◆ Exercise ◆
Give back, word for word, the lines in the listing below from the one holding "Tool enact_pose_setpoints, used" down to the one holding "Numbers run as", both ends included.
'''
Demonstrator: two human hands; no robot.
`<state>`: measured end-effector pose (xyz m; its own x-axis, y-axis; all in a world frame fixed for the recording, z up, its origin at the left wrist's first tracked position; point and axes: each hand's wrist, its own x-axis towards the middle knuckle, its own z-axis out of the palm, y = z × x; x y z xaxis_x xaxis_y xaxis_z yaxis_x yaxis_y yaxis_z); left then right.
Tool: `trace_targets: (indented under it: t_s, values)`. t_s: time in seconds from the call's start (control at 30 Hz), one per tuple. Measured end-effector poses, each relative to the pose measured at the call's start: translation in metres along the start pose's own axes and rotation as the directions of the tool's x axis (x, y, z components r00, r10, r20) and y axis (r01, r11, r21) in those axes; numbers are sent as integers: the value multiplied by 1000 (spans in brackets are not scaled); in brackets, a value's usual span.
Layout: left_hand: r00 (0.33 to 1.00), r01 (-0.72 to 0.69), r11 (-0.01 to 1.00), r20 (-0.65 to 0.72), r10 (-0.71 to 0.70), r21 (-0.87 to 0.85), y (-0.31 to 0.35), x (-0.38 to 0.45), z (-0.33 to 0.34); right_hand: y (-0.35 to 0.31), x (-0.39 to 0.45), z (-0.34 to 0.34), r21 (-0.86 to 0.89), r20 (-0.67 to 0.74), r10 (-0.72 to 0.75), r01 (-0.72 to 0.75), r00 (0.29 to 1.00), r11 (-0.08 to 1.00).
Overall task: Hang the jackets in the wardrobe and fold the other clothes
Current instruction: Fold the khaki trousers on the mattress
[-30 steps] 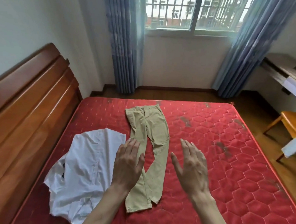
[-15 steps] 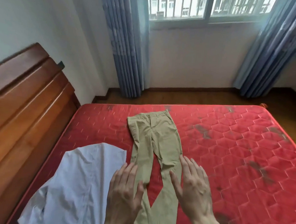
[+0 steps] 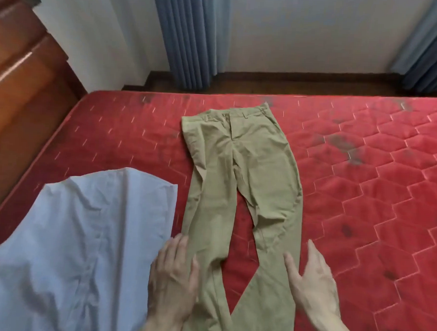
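Khaki trousers (image 3: 242,181) lie flat on the red mattress (image 3: 378,189), waistband far from me, the two legs crossing near the bottom edge of the view. My left hand (image 3: 172,282) lies flat with straight fingers on the outer edge of the left trouser leg. My right hand (image 3: 312,281) lies flat with spread fingers at the outer edge of the right leg. A crumpled white shirt (image 3: 74,246) is spread on the mattress just left of my left hand.
A wooden headboard (image 3: 21,86) runs along the left side of the bed. Beyond the mattress's far edge are a strip of wooden floor, a white wall and blue curtains (image 3: 191,35).
The view has tilted down and moved closer to the bed. Both hands have come down from above the trousers onto the outer edges of the legs.
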<state>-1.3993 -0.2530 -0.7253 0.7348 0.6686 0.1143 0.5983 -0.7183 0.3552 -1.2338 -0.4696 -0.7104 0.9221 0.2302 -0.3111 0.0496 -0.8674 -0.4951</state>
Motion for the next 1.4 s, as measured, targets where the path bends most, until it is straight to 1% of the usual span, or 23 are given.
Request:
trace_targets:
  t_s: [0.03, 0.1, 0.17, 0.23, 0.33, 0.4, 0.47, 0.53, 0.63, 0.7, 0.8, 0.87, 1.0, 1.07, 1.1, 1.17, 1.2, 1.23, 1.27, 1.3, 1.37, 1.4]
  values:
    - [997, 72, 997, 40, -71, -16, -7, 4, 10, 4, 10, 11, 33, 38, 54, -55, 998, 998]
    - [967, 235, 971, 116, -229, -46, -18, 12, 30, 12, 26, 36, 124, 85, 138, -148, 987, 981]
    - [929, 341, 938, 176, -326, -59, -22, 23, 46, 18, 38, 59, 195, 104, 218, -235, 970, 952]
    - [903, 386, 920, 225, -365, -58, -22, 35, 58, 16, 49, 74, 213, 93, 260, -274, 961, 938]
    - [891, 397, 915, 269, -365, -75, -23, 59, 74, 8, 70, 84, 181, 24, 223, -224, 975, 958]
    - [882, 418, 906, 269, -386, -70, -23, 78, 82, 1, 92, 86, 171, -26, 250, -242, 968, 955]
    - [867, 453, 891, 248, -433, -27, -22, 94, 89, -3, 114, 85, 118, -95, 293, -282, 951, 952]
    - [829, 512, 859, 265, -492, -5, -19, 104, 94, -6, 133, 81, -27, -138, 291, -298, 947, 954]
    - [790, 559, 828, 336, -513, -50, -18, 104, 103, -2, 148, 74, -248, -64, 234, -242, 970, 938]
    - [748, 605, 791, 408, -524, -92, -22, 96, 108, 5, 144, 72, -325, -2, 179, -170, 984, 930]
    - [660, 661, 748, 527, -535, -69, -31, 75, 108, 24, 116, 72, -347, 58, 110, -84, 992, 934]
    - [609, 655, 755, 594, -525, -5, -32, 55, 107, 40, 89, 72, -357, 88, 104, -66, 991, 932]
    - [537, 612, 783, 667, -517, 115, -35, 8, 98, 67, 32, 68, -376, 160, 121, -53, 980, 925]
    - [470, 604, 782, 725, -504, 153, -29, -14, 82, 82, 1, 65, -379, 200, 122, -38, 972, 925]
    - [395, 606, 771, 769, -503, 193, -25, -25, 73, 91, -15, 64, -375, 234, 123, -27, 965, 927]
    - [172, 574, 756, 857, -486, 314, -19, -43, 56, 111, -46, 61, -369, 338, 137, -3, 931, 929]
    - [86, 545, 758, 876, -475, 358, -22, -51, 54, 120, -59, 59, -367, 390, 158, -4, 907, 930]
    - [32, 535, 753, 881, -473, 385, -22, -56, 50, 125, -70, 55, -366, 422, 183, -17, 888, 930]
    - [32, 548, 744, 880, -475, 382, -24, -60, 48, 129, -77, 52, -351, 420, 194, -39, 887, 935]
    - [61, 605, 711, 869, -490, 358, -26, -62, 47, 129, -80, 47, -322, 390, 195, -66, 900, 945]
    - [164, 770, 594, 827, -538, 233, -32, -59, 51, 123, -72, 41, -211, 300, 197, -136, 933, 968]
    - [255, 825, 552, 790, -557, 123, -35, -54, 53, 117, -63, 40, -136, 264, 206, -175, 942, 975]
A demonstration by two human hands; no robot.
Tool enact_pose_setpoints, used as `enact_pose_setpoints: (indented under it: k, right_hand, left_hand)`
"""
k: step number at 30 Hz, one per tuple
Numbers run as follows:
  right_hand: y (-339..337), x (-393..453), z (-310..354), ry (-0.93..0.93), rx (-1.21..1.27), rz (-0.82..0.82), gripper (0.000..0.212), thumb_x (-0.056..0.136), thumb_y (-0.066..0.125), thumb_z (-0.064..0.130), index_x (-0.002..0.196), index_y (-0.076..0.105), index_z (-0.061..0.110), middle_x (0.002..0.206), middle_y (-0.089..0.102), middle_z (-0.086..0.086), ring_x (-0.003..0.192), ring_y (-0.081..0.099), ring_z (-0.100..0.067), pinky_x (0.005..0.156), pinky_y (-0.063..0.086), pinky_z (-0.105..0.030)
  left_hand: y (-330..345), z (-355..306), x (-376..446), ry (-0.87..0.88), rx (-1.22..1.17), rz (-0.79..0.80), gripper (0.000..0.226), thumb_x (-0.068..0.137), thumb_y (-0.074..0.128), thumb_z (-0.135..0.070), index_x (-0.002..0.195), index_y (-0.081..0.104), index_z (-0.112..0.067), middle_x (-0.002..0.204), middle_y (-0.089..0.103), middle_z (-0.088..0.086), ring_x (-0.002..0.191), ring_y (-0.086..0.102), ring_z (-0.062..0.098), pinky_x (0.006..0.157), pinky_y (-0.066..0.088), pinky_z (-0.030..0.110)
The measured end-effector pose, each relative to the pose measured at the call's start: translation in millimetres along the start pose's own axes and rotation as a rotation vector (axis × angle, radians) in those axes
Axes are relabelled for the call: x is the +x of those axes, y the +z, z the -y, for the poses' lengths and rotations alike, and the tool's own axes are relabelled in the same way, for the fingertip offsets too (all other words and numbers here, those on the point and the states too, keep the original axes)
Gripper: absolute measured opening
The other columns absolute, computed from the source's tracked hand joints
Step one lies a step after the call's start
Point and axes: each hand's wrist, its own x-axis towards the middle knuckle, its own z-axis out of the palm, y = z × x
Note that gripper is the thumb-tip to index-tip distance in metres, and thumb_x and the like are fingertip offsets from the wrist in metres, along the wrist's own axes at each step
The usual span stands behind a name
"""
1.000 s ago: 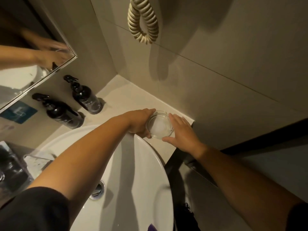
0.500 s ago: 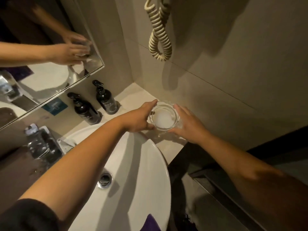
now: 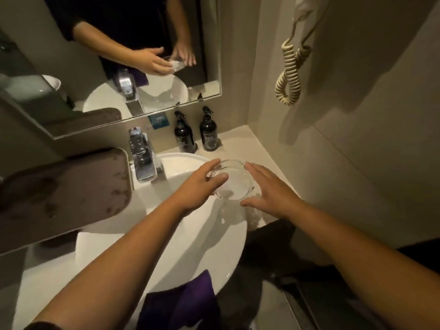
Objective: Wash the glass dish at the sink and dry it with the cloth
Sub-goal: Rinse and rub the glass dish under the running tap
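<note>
Round clear glass dish (image 3: 234,184) with a thick rim and notches, ashtray-like, held up over the far right edge of the white oval sink (image 3: 204,236). Gripped by the left hand (image 3: 202,186) – thumb over the rim, fingers curled underneath. Right hand (image 3: 269,189) spread flat with fingers straight, just beside the dish's right side; can't tell whether actually touching the glass. Half a second ago cupped against the dish, now opened out flatter. Dish itself also brought leftward from over the counter corner to over the basin, and view swung round so the mirror (image 3: 119,55) fills the top left.

Purple cloth (image 3: 188,303), soft-looking, draped over the near rim of the sink. Chrome square-bodied tap (image 3: 142,158) at the back of the basin, spotted with water marks. Two dark pump bottles (image 3: 195,132) standing side by side on the pale counter behind – labels too blurry to read. Small blue sticker (image 3: 159,121) under the mirror, writing illegible too. Brown rounded-corner mat (image 3: 64,194) to the left, blotchy with wet patches. Cream coiled cord (image 3: 291,75) hanging on the tiled wall at right.
</note>
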Motion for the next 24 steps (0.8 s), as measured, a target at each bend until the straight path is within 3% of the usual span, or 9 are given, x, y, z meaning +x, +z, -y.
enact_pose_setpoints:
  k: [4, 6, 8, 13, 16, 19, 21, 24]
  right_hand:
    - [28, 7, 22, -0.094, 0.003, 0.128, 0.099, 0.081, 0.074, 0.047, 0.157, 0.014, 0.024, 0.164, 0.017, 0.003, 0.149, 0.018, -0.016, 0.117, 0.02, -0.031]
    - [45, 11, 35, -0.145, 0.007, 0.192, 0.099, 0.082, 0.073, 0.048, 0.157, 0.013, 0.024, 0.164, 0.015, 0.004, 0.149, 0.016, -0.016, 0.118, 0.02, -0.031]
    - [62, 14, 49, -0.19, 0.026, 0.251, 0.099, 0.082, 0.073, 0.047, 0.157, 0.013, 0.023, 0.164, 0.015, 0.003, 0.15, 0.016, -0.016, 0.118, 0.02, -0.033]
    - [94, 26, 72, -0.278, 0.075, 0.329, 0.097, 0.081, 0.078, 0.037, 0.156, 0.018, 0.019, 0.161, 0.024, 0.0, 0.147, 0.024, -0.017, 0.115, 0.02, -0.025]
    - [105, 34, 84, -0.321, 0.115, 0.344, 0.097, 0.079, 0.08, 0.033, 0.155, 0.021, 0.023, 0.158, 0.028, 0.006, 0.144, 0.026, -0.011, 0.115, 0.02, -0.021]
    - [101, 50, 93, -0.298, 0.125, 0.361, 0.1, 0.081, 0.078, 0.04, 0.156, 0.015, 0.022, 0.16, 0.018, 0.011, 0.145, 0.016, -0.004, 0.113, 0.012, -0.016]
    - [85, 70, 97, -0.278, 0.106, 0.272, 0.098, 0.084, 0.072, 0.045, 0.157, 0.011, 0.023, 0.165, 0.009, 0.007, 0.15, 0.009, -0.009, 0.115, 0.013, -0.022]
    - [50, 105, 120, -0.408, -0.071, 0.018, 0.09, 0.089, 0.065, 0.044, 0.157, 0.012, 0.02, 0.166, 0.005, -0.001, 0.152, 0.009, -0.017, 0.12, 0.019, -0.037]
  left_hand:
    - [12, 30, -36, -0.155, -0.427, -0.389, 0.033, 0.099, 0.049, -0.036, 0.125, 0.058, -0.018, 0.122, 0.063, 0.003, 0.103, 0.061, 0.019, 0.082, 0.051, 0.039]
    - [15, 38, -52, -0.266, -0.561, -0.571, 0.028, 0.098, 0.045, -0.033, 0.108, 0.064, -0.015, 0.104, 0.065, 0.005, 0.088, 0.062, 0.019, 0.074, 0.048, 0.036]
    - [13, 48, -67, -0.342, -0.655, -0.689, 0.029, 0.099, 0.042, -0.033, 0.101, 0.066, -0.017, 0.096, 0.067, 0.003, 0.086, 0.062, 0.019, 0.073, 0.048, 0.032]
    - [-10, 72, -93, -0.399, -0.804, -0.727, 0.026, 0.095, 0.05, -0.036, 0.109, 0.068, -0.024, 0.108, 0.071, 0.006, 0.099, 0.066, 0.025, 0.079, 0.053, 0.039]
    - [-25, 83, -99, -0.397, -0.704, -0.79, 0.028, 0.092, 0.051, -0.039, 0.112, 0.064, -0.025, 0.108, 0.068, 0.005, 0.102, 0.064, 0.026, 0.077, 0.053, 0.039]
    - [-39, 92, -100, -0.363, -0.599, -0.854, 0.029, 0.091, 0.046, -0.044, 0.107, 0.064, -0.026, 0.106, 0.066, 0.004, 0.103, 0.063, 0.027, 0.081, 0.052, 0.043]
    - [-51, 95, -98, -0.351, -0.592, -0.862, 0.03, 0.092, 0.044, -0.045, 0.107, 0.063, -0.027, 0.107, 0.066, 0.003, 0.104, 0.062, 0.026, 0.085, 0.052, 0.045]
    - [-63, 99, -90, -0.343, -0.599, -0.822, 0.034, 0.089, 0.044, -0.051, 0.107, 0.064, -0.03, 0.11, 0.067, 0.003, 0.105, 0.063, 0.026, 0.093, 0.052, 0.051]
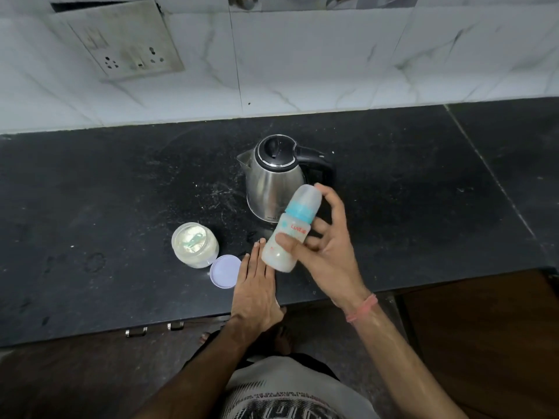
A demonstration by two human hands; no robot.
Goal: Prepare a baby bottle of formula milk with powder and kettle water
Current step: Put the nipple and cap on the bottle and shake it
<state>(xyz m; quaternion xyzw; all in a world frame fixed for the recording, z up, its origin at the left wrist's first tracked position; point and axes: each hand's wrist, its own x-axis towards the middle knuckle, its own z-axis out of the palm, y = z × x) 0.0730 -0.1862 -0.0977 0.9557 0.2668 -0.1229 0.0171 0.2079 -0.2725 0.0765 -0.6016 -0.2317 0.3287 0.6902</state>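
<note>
The black counter (121,192) runs across the scene, with white marbled wall tiles (302,62) behind it on the far side and a metal socket plate (121,40) on the wall at far left. Brown cabinet fronts with two small metal handles (136,331) sit below the near edge.

A steel kettle (272,182) stands upright near the middle of the counter, black lid shut, spout to the left and handle to the right.

The right hand (326,252) holds the bottle (292,228) above the counter, just near and right of the kettle. Its grip is a pinch: the thumb presses the front of the bottle and the fingers curl round the back. The bottle is tilted, cap end far and to the right, with a clear cap, a teal collar and white milk inside. A pink band (363,308) circles that wrist.

The left hand (257,285) lies flat on the counter, fingers straight and together, just left of the bottle's base.

An open jar (195,248) of pale powder stands left of the hands, a scoop lying in it. Its lilac lid (225,271) lies on the counter between the jar and the left hand, beside both.
</note>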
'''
◆ Answer section ◆
Tool enact_pose_setpoints, used as `enact_pose_setpoints: (indented under it: k, right_hand, left_hand)`
"""
k: step number at 30 Hz, one per tuple
Numbers run as follows:

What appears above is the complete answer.